- Born: David Samuel Levinson 1969 (age 56–57)
- Education: Columbia University The New School (MFA)
- Occupation: Short story writer;

= David S. Levinson =

American novelist

David Samuel Levinson (born 1969) is an American short story writer and novelist.

Levinson studied creative writing at Columbia University and holds a MFA from The New School.

His first novel, Antonia Lively Breaks the Silence, published by Algonquin Books, was released on June 4, 2013.

His second novel, Tell Me How This Ends Well, was published in April 2017 by Hogarth, an imprint of the Crown Publishing Group at Penguin Random House. The novel deals with the Jacobson family who gather together over Passover in L.A. The novel is set in a near-distant future, which is rife with anti-Semitism and terror.

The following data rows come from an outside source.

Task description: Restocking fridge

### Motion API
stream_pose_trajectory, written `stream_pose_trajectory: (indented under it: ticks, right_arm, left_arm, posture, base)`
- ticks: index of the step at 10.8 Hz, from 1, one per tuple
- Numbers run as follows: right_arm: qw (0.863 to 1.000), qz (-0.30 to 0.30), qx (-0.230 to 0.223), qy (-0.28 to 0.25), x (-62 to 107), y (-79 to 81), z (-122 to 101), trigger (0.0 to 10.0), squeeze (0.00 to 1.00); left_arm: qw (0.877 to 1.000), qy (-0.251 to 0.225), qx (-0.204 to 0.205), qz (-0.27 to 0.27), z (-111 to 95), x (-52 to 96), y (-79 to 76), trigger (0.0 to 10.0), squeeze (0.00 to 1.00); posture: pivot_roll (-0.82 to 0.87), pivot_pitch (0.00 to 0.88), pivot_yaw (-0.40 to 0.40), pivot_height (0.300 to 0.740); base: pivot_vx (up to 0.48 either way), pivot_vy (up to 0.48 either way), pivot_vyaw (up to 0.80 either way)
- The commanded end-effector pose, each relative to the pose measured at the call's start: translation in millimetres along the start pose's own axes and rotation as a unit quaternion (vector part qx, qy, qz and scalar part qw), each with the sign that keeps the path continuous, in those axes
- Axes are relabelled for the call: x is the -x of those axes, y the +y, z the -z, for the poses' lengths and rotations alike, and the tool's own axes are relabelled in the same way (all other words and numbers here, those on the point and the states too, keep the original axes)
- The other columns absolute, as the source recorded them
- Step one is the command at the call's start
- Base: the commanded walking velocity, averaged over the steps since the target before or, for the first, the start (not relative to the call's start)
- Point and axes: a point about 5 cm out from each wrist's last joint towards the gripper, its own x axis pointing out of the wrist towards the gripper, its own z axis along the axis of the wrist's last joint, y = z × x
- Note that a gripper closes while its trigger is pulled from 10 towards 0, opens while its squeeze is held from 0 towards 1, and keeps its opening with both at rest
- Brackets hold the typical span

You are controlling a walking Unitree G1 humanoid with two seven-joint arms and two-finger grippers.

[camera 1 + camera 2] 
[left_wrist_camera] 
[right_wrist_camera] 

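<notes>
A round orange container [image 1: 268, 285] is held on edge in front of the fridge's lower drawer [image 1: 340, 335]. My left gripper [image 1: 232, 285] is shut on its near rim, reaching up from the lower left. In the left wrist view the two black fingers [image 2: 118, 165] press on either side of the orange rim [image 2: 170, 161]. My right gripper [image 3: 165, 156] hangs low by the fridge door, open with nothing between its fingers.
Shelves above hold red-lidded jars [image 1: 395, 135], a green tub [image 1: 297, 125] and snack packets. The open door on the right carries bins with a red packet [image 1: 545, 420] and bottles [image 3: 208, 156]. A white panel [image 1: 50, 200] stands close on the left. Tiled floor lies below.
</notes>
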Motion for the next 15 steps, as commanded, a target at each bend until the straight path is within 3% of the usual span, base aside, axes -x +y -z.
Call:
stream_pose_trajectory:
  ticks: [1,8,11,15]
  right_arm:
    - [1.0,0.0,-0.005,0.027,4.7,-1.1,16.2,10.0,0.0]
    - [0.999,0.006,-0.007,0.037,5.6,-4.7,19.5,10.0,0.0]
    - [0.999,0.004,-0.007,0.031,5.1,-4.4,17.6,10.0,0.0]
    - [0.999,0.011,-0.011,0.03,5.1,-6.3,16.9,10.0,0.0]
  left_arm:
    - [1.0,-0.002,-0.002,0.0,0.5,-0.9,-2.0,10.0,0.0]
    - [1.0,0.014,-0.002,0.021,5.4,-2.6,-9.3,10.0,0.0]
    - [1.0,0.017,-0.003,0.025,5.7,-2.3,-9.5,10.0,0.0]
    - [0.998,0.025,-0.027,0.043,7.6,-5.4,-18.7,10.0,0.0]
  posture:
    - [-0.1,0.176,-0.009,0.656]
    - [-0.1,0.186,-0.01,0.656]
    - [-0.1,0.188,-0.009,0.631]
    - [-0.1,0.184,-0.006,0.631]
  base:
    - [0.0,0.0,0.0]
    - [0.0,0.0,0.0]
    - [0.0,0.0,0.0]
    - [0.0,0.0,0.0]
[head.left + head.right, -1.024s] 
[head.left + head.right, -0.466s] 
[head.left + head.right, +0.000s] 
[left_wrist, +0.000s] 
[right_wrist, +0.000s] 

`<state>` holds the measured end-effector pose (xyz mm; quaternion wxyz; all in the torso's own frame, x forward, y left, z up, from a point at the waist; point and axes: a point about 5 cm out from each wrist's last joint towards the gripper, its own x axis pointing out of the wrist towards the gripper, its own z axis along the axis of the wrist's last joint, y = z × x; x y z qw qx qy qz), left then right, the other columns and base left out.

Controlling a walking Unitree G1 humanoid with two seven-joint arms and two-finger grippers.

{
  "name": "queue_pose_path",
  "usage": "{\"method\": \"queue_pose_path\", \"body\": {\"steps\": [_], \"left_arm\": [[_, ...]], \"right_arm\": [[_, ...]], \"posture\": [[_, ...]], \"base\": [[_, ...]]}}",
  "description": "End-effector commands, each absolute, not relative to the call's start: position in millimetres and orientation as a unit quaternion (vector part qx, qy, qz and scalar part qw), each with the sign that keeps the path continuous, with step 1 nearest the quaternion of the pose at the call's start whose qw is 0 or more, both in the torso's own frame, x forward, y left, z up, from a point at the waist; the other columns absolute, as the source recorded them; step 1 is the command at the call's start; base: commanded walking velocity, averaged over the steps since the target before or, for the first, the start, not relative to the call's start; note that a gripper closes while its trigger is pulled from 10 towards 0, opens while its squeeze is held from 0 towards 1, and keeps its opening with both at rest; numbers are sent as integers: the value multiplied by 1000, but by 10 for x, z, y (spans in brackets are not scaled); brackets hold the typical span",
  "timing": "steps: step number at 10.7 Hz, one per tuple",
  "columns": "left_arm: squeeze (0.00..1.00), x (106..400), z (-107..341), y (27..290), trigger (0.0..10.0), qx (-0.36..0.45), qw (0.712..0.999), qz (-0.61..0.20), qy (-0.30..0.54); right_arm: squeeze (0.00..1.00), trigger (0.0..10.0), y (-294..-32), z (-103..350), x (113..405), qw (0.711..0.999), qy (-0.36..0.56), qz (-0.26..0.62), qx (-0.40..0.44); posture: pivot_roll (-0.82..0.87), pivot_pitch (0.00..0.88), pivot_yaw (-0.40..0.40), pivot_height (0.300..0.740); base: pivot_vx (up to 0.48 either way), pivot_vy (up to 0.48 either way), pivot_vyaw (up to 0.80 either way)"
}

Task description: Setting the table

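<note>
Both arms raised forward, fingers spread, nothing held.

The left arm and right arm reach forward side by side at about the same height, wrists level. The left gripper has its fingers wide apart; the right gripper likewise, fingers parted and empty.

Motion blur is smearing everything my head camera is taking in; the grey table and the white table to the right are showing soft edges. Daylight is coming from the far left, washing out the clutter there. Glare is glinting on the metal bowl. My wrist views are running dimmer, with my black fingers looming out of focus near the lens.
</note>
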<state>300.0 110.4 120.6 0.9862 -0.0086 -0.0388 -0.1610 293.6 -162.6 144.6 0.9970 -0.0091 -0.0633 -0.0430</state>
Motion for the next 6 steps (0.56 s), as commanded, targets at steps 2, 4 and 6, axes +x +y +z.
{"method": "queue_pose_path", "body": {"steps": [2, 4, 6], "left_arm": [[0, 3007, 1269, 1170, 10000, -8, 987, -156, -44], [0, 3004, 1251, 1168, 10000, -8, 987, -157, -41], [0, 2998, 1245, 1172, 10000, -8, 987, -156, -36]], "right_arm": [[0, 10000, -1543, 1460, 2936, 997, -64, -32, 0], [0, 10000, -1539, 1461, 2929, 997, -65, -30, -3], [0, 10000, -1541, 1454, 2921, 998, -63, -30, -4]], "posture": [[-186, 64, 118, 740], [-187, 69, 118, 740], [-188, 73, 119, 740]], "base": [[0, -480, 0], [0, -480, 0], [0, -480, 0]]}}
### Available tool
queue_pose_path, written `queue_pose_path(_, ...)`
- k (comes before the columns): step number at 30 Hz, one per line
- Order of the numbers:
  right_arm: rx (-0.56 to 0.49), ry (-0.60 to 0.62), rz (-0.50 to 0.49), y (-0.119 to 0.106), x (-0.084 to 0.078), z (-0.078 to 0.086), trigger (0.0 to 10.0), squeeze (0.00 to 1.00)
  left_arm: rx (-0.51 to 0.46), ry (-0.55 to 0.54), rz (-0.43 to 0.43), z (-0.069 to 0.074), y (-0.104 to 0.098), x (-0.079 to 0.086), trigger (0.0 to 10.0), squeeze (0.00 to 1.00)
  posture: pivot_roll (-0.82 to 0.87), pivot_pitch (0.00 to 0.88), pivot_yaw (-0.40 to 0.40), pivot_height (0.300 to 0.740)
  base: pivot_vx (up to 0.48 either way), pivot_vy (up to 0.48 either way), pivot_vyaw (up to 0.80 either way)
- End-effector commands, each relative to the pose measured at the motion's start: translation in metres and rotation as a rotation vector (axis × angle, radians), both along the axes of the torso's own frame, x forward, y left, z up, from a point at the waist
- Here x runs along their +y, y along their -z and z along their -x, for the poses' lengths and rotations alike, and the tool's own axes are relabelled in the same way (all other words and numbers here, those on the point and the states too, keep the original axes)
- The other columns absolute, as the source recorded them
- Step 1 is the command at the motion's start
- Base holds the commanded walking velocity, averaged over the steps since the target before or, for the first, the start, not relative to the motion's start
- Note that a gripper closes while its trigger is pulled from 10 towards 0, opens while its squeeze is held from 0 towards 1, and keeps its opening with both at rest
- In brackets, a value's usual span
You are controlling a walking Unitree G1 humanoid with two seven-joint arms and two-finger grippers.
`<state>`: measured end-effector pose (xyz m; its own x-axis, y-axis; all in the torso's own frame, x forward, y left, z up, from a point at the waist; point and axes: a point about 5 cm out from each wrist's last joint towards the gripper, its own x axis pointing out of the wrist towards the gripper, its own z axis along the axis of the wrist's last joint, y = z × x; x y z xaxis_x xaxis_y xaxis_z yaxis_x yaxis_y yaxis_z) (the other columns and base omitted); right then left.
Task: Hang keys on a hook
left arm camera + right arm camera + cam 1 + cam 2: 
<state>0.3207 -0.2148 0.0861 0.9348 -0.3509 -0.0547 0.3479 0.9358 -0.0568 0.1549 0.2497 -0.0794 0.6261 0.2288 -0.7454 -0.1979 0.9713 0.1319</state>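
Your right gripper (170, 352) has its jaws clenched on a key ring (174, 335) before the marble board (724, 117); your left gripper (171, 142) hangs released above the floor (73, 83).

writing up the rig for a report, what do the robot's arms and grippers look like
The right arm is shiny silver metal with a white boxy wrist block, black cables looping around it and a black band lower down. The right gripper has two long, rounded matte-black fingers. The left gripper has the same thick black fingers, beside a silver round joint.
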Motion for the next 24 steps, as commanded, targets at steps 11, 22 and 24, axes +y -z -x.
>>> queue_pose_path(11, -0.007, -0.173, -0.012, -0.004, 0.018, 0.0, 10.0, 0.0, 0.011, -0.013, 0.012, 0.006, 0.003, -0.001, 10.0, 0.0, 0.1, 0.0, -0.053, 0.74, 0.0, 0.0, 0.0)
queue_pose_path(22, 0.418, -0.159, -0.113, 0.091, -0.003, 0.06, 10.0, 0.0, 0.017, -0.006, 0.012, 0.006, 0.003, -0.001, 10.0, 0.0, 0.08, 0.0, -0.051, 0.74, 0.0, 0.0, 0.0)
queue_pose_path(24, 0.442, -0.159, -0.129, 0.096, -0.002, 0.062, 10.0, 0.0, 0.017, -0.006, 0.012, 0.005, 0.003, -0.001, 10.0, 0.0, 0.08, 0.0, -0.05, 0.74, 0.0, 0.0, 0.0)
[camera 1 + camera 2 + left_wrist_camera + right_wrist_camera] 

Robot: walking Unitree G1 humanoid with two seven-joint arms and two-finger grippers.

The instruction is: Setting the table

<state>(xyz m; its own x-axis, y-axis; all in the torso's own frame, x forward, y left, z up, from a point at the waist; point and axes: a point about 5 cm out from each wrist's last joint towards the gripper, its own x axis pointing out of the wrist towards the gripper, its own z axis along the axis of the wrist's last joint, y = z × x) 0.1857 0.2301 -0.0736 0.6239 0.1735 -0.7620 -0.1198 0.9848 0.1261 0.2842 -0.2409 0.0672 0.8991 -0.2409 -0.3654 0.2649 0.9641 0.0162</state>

He has been nominated several times for the Pushcart Prize and has received multiple fellowships from Yaddo, the Jentel Foundation, Ledig House, the Santa Fe Arts Institute, and the Sewanee Writers’ Conference. In 2008 to 2009 he served as the Emerging Writer Lecturer at Gettysburg College. In 2011, he won the Marguerite & Lamar Smith Fellowship for Writers. From 2013 to 2015, he served as the Fellow in Fiction at Emory University. He won an award for his fiction in The Atlantic Monthly and has published stories in slushpile, Prairie Schooner, The Brooklyn Review, Post Road, and West Branch.